Welt
China fordert Japan auf, seine antinuklearen Prinzipien zu respektieren
China warnt Japan vor dessen Atompolitik nach Umfrage und Reaktionen antinuklearer Gruppen.

Der Sprecher des chinesischen Außenministeriums, Lin Jian, hat Japan aufgefordert, seine antinuklearen Prinzipien zu respektieren. Diese Erklärung erfolgte im Kontext einer aktuellen Umfrage der Japan Public Opinion Research Association, die die Atompolitik des asiatischen Landes behandelt.
Zudem warnte Lin Jian, dass Japan 'mit Feuer spielt', und betonte Chinas Besorgnis über mögliche Veränderungen in der nuklearen Haltung Tokios. Die Stellungnahme steht im Einklang mit der wachsenden öffentlichen Debatte in Japan über seine Politik in diesem Bereich.
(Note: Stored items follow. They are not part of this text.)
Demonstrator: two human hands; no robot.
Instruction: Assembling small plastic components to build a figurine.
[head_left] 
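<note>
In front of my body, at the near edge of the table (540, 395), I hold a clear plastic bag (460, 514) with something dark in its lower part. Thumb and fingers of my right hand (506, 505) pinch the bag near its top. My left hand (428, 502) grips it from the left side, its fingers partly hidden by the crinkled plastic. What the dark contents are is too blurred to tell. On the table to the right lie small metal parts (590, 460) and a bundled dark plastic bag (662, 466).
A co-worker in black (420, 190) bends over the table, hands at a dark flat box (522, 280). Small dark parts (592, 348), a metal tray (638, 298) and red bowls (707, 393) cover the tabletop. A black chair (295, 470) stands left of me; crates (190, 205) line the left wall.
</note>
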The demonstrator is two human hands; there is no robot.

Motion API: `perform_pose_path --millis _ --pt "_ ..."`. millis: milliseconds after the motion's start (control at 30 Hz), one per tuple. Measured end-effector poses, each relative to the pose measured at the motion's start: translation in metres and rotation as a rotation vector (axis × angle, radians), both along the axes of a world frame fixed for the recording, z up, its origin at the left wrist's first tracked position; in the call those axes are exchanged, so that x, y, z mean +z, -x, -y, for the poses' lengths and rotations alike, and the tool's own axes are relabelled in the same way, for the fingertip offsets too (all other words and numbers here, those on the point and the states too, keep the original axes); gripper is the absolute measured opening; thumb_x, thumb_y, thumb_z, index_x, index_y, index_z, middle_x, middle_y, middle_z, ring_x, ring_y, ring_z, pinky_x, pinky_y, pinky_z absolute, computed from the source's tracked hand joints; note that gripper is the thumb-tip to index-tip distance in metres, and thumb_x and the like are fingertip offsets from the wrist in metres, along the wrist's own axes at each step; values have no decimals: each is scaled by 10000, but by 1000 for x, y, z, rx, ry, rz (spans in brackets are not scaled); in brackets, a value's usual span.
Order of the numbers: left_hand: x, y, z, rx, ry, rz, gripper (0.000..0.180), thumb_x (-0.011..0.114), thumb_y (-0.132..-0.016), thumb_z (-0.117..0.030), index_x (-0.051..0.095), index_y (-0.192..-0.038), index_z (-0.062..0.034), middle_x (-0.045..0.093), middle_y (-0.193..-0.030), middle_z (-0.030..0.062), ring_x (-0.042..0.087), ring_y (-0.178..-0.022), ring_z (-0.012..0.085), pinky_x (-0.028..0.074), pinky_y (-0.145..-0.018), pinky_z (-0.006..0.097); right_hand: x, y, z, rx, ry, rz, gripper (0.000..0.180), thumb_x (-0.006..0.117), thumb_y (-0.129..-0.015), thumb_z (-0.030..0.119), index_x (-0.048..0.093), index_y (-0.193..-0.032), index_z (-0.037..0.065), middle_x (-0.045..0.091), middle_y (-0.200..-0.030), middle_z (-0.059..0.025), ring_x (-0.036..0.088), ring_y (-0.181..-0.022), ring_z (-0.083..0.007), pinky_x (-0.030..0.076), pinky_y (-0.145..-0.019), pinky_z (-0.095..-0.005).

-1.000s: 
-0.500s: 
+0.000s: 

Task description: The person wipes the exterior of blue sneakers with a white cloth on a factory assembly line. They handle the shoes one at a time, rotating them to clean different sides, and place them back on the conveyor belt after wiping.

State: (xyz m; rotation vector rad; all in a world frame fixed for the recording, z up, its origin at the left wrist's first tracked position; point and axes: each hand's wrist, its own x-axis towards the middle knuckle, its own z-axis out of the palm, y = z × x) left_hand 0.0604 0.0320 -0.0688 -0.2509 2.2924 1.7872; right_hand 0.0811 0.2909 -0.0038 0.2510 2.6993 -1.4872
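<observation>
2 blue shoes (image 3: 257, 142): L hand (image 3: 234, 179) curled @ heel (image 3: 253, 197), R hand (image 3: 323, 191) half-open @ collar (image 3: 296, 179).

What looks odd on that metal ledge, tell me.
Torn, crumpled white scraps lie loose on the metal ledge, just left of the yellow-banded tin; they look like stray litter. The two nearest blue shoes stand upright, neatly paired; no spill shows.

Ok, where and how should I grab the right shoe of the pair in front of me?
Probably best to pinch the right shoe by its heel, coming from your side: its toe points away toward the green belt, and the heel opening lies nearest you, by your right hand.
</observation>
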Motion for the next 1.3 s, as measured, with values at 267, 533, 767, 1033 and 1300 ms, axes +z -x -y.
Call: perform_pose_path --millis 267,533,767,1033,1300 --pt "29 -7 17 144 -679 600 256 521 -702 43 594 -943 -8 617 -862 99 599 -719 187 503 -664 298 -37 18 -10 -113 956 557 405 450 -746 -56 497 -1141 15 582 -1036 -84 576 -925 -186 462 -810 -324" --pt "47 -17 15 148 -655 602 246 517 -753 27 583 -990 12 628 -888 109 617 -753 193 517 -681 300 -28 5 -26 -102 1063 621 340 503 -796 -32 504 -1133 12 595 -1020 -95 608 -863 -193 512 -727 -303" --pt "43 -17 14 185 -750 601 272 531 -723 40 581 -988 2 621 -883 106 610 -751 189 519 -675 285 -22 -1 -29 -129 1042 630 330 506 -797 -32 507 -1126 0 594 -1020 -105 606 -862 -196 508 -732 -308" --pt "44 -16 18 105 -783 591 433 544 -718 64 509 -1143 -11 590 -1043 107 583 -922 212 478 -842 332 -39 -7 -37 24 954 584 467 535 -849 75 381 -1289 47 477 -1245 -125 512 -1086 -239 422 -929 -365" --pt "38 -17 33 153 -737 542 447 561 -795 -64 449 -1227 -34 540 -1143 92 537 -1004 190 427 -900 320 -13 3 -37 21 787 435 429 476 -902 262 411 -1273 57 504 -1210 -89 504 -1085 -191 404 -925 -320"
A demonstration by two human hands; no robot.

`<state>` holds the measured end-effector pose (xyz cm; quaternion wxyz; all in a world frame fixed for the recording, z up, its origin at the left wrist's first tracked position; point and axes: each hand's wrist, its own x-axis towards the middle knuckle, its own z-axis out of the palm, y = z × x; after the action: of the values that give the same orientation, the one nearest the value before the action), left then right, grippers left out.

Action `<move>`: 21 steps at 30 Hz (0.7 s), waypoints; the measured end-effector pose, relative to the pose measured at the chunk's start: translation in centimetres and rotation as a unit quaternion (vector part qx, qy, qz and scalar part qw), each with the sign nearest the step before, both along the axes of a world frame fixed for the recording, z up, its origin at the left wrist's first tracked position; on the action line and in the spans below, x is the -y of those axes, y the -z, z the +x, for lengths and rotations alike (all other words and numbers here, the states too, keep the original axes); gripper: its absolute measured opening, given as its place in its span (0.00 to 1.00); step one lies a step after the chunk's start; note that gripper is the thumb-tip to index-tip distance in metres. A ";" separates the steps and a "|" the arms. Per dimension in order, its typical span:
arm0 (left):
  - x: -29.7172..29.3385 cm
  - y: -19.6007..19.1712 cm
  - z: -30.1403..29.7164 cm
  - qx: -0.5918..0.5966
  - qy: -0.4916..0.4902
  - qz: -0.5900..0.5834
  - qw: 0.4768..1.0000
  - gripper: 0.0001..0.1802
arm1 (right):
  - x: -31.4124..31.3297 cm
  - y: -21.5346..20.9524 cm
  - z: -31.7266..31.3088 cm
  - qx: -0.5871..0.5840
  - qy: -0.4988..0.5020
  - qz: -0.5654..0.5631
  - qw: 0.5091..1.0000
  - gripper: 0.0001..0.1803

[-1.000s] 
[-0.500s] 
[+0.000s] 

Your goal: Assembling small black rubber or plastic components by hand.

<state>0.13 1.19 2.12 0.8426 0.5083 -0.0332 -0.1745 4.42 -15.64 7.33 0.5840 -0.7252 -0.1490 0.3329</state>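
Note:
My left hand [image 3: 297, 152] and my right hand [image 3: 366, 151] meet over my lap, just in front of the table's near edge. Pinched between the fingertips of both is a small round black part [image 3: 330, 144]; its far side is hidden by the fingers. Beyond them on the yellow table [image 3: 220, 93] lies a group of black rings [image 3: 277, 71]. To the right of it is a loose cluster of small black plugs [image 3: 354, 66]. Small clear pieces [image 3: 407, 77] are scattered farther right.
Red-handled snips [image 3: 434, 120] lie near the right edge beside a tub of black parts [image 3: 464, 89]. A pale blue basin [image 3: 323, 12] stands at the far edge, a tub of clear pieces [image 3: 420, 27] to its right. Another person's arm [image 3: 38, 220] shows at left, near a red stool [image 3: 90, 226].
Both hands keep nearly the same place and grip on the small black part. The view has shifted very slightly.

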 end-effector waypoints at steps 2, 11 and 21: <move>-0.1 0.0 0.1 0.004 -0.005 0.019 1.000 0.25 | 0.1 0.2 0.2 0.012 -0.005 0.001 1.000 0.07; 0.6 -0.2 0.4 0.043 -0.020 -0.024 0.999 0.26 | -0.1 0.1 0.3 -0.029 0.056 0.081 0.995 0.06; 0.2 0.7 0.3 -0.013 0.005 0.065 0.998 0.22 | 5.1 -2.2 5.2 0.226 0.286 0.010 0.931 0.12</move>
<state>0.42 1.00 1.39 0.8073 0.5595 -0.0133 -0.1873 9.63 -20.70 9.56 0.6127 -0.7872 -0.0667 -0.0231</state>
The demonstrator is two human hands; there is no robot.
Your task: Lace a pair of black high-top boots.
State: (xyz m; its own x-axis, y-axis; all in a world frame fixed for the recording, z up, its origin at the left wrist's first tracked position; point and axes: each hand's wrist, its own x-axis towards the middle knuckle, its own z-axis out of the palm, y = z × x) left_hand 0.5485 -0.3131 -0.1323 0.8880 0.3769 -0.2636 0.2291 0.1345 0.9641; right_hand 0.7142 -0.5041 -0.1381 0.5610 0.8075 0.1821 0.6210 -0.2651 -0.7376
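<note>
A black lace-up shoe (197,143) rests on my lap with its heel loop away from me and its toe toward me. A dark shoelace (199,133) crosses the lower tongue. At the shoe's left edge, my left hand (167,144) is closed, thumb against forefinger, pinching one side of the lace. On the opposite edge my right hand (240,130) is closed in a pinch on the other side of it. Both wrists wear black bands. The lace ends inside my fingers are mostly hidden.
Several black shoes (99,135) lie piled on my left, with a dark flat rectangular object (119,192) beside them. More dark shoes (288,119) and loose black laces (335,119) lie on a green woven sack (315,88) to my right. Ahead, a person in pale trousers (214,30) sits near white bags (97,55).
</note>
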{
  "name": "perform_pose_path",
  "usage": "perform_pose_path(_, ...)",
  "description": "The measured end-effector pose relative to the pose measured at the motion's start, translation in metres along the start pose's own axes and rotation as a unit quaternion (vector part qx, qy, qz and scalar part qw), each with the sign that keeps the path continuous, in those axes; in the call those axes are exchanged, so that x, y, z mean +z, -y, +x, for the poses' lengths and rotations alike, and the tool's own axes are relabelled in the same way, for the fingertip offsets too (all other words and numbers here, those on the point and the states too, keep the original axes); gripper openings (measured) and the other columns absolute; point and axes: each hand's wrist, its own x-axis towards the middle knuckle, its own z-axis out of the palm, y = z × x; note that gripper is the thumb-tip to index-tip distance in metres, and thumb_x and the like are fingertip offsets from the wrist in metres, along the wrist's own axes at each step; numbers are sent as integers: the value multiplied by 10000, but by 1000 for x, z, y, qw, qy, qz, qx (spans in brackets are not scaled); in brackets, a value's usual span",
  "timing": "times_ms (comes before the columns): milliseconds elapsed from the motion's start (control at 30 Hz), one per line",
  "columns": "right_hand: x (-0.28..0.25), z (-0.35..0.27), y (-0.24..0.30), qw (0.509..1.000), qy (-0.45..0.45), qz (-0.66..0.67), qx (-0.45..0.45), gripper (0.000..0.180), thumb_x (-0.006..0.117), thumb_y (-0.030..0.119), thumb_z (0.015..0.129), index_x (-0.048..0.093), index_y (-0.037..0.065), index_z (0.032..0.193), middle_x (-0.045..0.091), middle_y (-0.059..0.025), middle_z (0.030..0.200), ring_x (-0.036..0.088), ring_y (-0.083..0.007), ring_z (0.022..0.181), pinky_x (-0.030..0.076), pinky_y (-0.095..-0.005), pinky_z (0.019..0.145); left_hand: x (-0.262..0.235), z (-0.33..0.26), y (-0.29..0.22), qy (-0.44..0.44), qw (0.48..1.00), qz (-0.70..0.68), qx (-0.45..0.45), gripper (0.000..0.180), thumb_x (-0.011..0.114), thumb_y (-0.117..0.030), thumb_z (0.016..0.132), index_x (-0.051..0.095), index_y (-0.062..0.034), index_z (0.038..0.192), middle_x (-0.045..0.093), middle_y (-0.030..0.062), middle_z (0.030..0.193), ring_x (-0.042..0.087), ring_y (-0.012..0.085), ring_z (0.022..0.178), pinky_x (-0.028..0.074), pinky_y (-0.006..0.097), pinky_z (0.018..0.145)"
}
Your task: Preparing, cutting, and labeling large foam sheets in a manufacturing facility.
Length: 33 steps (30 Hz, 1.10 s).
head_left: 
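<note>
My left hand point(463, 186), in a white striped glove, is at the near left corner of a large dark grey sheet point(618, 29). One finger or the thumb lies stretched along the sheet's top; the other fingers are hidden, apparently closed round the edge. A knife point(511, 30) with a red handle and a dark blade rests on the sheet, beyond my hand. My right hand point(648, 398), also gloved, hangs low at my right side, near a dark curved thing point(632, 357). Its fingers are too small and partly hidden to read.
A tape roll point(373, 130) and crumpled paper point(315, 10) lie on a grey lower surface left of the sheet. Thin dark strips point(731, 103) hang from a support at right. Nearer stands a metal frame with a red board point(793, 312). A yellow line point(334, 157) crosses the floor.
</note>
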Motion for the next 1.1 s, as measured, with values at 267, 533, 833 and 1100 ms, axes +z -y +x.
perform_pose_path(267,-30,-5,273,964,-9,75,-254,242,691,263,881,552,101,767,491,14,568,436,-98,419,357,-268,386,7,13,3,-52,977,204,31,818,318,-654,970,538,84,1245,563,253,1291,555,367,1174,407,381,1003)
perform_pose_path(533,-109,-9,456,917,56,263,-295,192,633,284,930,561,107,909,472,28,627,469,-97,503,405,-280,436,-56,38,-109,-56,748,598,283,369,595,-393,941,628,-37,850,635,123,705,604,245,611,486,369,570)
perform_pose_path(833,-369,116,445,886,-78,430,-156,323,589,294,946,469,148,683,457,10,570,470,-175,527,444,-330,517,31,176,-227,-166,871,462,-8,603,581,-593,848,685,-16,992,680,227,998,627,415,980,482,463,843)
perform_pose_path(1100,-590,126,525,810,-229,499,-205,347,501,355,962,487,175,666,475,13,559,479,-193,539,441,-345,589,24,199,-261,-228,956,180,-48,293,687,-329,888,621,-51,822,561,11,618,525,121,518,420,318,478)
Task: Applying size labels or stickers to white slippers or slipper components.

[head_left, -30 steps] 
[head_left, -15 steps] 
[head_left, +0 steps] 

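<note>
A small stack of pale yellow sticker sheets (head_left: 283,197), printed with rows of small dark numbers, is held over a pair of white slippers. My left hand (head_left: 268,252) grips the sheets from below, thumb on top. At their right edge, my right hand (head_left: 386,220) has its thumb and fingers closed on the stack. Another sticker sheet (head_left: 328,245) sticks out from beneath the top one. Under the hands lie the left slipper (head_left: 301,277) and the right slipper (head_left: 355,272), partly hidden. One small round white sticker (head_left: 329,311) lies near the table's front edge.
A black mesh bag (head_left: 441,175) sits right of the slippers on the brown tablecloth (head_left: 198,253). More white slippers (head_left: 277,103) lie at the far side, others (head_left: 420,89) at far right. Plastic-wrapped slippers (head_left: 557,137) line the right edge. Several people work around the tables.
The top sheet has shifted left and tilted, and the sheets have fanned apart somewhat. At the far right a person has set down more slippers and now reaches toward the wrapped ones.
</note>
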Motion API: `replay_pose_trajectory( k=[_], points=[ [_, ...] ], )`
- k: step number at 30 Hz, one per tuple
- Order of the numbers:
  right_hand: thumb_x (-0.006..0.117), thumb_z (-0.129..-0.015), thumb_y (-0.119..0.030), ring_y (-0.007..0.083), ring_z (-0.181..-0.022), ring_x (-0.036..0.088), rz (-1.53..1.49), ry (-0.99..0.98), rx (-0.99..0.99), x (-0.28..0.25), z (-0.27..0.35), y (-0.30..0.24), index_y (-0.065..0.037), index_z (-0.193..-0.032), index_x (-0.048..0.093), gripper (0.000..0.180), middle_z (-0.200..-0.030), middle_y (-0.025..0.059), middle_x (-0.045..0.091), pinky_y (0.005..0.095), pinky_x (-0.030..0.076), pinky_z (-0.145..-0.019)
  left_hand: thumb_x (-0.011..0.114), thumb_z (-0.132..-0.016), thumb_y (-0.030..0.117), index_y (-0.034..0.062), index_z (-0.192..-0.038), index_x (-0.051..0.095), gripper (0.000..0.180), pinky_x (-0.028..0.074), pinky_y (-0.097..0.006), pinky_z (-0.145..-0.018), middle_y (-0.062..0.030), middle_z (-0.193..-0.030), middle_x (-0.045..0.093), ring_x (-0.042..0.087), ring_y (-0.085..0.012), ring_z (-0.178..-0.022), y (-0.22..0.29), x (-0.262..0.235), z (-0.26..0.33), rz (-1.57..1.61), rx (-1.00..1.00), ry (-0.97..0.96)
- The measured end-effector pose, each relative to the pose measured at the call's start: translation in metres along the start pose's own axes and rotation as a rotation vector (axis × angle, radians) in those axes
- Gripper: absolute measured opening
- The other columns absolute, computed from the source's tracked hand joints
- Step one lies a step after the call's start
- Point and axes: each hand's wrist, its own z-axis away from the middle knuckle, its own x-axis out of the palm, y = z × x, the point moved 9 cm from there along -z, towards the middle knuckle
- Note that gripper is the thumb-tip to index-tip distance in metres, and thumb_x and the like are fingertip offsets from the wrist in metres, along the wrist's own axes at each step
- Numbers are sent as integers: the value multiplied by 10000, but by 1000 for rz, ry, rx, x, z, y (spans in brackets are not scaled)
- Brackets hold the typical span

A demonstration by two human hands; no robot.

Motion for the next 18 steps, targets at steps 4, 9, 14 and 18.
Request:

Als Reaktion auf die Situation hat die wichtigste japanische Gruppierung gegen Atomwaffen, bestehend aus Überlebenden der Atombombenabwürfe auf Hiroshima und Nagasaki, Kritik am japanischen Regierungsansatz geäußert. Diese Gruppe, die ihr 70-jähriges Bestehen feiert, behauptet, dass die derzeitige Regierung versucht, die nichtnuklearen Prinzipien des Landes 'zu verändern'.
Die Gruppe warnt vor den Gefahren eines Wandels dieser Prinzipien, da dies das Erbe und den Frieden gefährden könnte, den man nach den Schrecken des Krieges bewahren möchte.
Die Kombination beider Ereignisse spiegelt einen angespannten Moment in den Beziehungen zwischen China und Japan wider, in dem die Atompolitik und das historische Gedächtnis eine entscheidende Rolle in der öffentlichen Debatte spielen.